→ THE PROBLEM: Output only the stretch of the listing that starts at the line containing "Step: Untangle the" and ends at the line containing "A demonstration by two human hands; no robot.", reproduced exactly with both ends.
************
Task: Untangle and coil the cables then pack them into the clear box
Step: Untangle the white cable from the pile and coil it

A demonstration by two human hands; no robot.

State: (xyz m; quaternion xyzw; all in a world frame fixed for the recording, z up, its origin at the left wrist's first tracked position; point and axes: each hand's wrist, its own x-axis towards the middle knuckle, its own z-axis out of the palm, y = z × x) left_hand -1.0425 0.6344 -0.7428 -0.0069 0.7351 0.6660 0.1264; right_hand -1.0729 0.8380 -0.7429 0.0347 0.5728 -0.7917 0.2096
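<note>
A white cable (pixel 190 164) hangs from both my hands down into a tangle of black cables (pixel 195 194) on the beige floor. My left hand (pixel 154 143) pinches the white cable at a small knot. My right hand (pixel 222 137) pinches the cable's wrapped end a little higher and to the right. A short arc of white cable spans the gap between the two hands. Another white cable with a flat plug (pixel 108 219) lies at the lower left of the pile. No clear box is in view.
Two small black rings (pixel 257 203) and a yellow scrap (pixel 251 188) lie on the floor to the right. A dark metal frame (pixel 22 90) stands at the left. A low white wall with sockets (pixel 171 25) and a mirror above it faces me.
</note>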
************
→ SOLUTION BELOW:
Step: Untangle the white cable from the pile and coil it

A demonstration by two human hands; no robot.

The output is done.